Papillon Mathilde, Sanborn Sophia, Mathe Johan, Cornelis Louisa, Bertics Abby, Buracas Domas, J Lillemark Hansen, Shewmake Christian, Dinc Fatih, Pennec Xavier, Miolane Nina
UC Santa Barbara, Santa Barbara, United States of America.
Equal contribution.
Mach Learn Sci Technol. 2025 Sep 30;6(3):031002. doi: 10.1088/2632-2153/adf375. Epub 2025 Aug 1.
The enduring legacy of Euclidean geometry underpins classical machine learning, which, for decades, has been primarily developed for data lying in Euclidean space. Yet, modern machine learning increasingly encounters richly structured data that is inherently non-Euclidean. This data can exhibit intricate geometric, topological and algebraic structure: from the geometry of the curvature of space-time, to topologically complex interactions between neurons in the brain, to the algebraic transformations describing symmetries of physical systems. Extracting knowledge from such non-Euclidean data necessitates a broader mathematical perspective. Echoing the 19th-century revolutions that gave rise to non-Euclidean geometry, an emerging line of research is redefining modern machine learning with non-Euclidean structures. Its goal: generalizing classical methods to unconventional data types with geometry, topology, and algebra. In this review, we provide an accessible gateway to this fast-growing field and propose a graphical taxonomy that integrates recent advances into an intuitive unified framework. We subsequently extract insights into current challenges and highlight exciting opportunities for future development in this field.
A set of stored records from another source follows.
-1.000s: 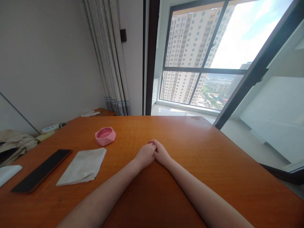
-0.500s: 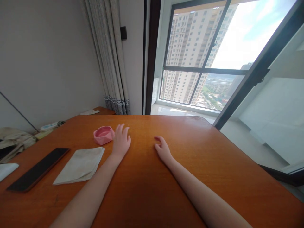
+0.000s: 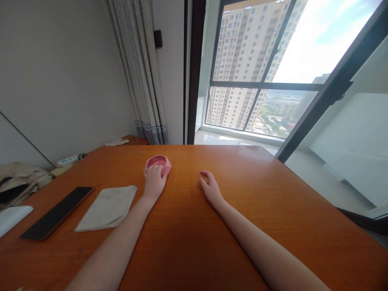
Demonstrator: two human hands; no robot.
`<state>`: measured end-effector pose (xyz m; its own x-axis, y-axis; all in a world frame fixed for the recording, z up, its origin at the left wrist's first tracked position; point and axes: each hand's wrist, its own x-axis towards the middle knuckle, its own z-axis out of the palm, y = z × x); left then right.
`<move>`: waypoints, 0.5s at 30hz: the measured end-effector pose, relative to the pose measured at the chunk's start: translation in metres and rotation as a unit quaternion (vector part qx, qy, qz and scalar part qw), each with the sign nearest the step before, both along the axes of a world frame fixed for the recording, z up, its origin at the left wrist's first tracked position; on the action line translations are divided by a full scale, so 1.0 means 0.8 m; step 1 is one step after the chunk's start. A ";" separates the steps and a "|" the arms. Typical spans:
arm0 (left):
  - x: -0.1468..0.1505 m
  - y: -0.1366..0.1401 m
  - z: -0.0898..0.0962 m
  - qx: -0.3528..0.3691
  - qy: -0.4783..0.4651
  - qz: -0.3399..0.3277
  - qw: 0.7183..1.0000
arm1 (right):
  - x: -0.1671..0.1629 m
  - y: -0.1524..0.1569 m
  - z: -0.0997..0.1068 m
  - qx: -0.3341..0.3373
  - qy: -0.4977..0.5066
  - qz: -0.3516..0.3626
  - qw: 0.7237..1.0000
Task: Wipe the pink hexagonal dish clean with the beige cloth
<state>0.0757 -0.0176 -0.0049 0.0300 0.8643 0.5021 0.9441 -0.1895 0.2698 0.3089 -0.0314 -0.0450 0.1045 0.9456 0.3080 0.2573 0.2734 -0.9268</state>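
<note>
A pink faceted ashtray (image 3: 166, 163) sits on the wooden table (image 3: 188, 226), left of the middle. My left hand (image 3: 154, 184) grips its near rim, fingers bent over the edge into the bowl and thumb at the right side. The hand hides the near part of the ashtray. To the right, my right hand (image 3: 211, 189) rests on its side on the tabletop, fingers loosely curved and apart, holding nothing. A folded light cloth (image 3: 106, 208) lies left of my left forearm.
Further left are a long black flat object (image 3: 57, 213) and a white object (image 3: 13, 218) at the table's edge. A power strip (image 3: 67, 160) and crumpled fabric (image 3: 22, 180) lie by the wall. Beyond the far edge are a curtain (image 3: 136, 72) and a window (image 3: 254, 85).
My left hand has taken hold of the ashtray's rim, and the ashtray has moved right, from beside the hand to in front of it. My right hand stays nearly in place. The view has shifted slightly.
</note>
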 end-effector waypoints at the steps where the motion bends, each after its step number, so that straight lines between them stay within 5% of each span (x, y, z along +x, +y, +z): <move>1: 0.019 -0.006 0.001 0.009 -0.004 -0.049 0.999 | -0.001 -0.001 0.000 0.006 0.009 0.005 1.000; 7: 0.095 -0.035 -0.002 -0.017 -0.046 -0.206 0.977 | -0.001 0.001 -0.001 0.024 0.058 0.027 0.998; 15: 0.100 -0.038 -0.012 -0.039 -0.042 -0.246 0.968 | 0.001 0.006 -0.005 0.045 0.015 0.031 0.998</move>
<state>0.1554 -0.0481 -0.0147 0.4087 0.7916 0.4542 0.7194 -0.5857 0.3734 0.3099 -0.0270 -0.0486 0.0570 0.9191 0.3900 0.2099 0.3708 -0.9047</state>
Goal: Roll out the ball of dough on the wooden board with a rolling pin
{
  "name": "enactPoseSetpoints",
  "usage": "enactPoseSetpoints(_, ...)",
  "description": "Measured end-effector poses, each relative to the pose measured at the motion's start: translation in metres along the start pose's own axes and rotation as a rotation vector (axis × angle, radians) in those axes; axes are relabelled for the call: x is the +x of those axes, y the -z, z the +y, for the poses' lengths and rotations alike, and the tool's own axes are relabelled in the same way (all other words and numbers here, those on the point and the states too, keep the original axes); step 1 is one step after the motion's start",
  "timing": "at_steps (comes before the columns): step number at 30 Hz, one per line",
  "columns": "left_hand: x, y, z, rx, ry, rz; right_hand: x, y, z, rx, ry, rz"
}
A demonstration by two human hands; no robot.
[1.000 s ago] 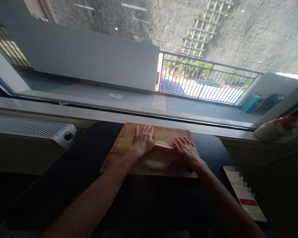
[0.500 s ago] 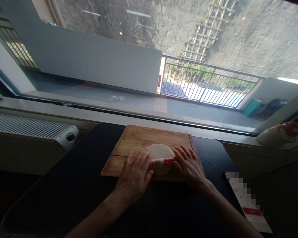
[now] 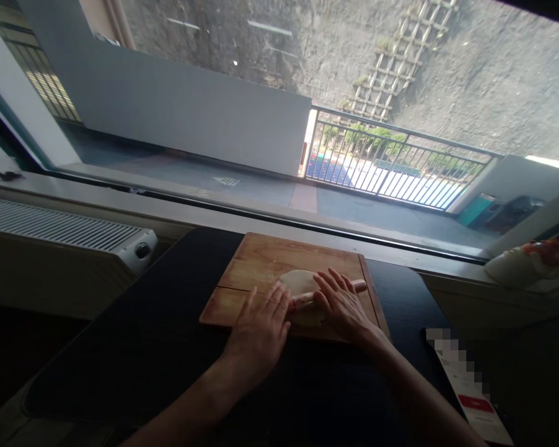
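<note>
A flat, pale round of dough point(image 3: 297, 280) lies on a wooden board point(image 3: 261, 253). A slim rolling pin point(image 3: 304, 300) crosses its near part, with red marks on its middle. My left hand point(image 3: 257, 329) lies over the pin's left end, fingers stretched out and palm down, hiding that end. Flat across the right part of the pin rests my right hand point(image 3: 342, 304), its fingers extended too. The pin's brown right tip shows beyond those fingers. Both hands cover some of the dough's near edge.
The board lies on a dark table point(image 3: 144, 323) against a window sill point(image 3: 205, 214). A white radiator point(image 3: 60, 226) stands at left. A pale pot point(image 3: 517, 267) sits on the sill at right. Near the table's right edge lies a partly blurred flat item point(image 3: 482, 413) with a red stripe.
The rolling pin has turned between my hands, its red band now mostly out of sight. My right hand has shifted left along it, baring the right tip. The view has moved slightly.
</note>
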State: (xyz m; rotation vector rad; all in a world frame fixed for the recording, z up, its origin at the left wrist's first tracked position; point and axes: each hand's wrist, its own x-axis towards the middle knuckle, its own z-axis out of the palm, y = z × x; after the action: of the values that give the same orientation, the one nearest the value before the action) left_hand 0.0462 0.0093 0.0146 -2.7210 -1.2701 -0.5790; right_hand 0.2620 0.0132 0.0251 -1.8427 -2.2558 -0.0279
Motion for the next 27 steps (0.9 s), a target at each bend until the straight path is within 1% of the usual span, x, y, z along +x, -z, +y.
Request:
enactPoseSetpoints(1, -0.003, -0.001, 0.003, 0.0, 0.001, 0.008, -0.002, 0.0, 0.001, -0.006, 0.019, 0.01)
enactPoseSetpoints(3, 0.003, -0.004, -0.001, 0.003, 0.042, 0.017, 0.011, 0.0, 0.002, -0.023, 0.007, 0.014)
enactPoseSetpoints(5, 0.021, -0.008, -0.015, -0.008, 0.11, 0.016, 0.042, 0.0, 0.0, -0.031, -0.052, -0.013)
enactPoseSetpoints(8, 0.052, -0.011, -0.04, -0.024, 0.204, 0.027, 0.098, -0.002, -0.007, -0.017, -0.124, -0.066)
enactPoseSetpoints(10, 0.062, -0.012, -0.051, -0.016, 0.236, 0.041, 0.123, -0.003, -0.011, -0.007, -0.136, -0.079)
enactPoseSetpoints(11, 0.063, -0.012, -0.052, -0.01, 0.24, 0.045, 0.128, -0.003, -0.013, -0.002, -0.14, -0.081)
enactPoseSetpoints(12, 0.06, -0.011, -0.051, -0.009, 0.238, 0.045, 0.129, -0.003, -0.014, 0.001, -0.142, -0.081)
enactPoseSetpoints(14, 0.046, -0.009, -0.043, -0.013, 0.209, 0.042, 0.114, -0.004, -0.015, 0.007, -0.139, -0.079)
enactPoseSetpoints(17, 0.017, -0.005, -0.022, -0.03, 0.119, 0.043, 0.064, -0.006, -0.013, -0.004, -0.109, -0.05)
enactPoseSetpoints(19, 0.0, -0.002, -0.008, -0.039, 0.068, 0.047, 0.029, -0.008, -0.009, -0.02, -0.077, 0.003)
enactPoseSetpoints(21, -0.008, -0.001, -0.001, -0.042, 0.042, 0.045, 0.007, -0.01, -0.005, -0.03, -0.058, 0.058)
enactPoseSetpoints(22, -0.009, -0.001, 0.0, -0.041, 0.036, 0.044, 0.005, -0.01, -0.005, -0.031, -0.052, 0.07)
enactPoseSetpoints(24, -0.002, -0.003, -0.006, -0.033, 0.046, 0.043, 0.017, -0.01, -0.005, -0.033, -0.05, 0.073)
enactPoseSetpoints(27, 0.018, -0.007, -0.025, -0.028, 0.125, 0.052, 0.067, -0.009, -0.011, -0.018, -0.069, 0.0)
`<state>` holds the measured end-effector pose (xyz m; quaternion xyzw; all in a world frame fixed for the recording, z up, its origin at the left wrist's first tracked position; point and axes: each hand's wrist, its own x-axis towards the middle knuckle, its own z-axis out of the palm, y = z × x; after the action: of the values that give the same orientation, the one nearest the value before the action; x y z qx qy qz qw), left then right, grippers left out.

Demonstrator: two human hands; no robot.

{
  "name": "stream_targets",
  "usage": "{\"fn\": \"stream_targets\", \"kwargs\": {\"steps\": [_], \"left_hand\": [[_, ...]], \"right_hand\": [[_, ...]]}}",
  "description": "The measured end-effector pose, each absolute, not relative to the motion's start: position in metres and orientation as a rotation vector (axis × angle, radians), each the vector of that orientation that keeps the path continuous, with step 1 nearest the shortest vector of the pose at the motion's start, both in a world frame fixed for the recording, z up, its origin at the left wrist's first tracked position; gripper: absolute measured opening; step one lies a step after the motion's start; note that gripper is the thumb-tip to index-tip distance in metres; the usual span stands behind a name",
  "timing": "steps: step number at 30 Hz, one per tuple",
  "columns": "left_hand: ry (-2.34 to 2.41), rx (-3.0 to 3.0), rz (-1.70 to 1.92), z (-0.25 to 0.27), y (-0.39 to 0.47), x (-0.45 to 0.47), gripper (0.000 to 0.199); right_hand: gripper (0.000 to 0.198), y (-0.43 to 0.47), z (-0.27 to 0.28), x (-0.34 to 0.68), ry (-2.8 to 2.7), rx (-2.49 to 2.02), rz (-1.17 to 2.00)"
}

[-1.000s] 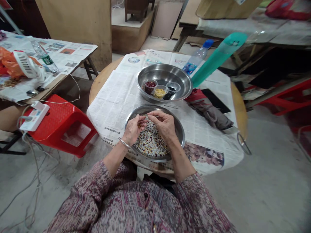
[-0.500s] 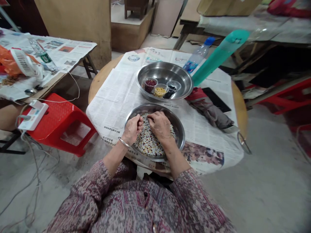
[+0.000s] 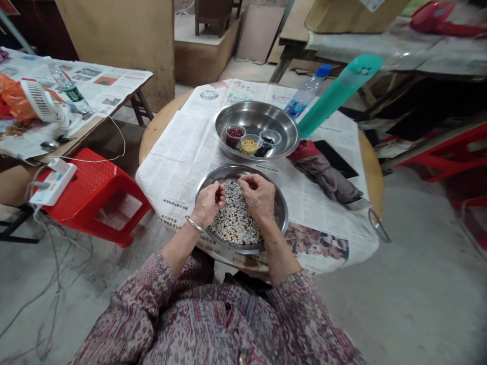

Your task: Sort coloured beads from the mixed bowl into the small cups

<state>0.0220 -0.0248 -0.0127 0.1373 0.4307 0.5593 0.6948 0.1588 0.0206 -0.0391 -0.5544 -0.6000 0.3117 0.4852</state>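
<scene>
A steel basin (image 3: 282,213) in front of me holds mixed grains and beans (image 3: 236,215), mostly pale with dark, red and yellow ones among them. Over its left side is my left hand (image 3: 208,203), fingers curled closed; what lies inside them is hidden. My right hand (image 3: 261,196) hovers above the right part of the grains, thumb and fingertips pinched; anything between them is too small to make out. Behind stands a second steel basin (image 3: 291,126) with a cup of red beans (image 3: 235,136), a cup of yellow kernels (image 3: 249,145) and a tilted cup of dark beans (image 3: 268,142).
Newspaper (image 3: 171,167) covers the round table. A plastic bottle (image 3: 308,91), a long green object (image 3: 338,96), a folded umbrella (image 3: 327,175) and a dark flat device (image 3: 335,158) lie or stand right of the basins. A red stool (image 3: 95,192) bears a power strip (image 3: 55,182).
My right hand has shifted right, away from my left hand, uncovering more of the grains. My left hand stays nearly in place, still curled.
</scene>
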Motion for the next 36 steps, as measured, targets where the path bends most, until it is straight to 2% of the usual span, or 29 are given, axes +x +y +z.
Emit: {"fn": "stream_targets", "kwargs": {"steps": [4, 6, 15, 23, 36], "left_hand": [[0.97, 0.304, 1.204, -0.01, -0.025, 0.023, 0.032], [0.952, 0.302, 1.19, -0.01, -0.025, 0.023, 0.033], [0.951, 0.363, 1.162, -0.011, -0.026, 0.019, 0.028], [0.981, 0.377, 1.151, -0.009, -0.024, 0.019, 0.028], [0.998, 0.406, 1.151, -0.007, -0.023, 0.02, 0.029]], "right_hand": [[0.022, 0.017, -0.03, 0.157, -1.4, -1.106, 1.102], [0.024, 0.017, -0.028, 0.157, -1.458, -1.064, 1.148], [0.028, 0.023, -0.036, 0.177, -1.37, -1.463, 0.5], [0.028, 0.014, -0.035, 0.2, -1.693, -1.676, 0.344], [0.023, 0.004, -0.048, 0.201, -2.024, -1.621, 0.099]]}}
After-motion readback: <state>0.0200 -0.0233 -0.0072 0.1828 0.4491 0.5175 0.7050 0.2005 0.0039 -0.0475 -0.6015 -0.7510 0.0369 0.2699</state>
欧几里得几何的持久遗产支撑着经典机器学习,几十年来,经典机器学习主要是为欧几里得空间中的数据而开发的。然而,现代机器学习越来越多地遇到本质上非欧几里得的结构丰富的数据。这种数据可以展现出复杂的几何、拓扑和代数结构:从时空曲率的几何结构,到大脑中神经元之间拓扑复杂的相互作用,再到描述物理系统对称性的代数变换。从这种非欧几里得数据中提取知识需要更广阔的数学视角。呼应19世纪催生非欧几里得几何的革命,一个新兴的研究方向正在用非欧几里得结构重新定义现代机器学习。其目标是:将经典方法推广到具有几何、拓扑和代数结构的非常规数据类型。在这篇综述中,我们为这个快速发展的领域提供了一个易于理解的切入点,并提出了一种图形分类法,将近期进展整合到一个直观的统一框架中。我们随后深入了解当前的挑战,并突出该领域未来发展的令人兴奋的机遇。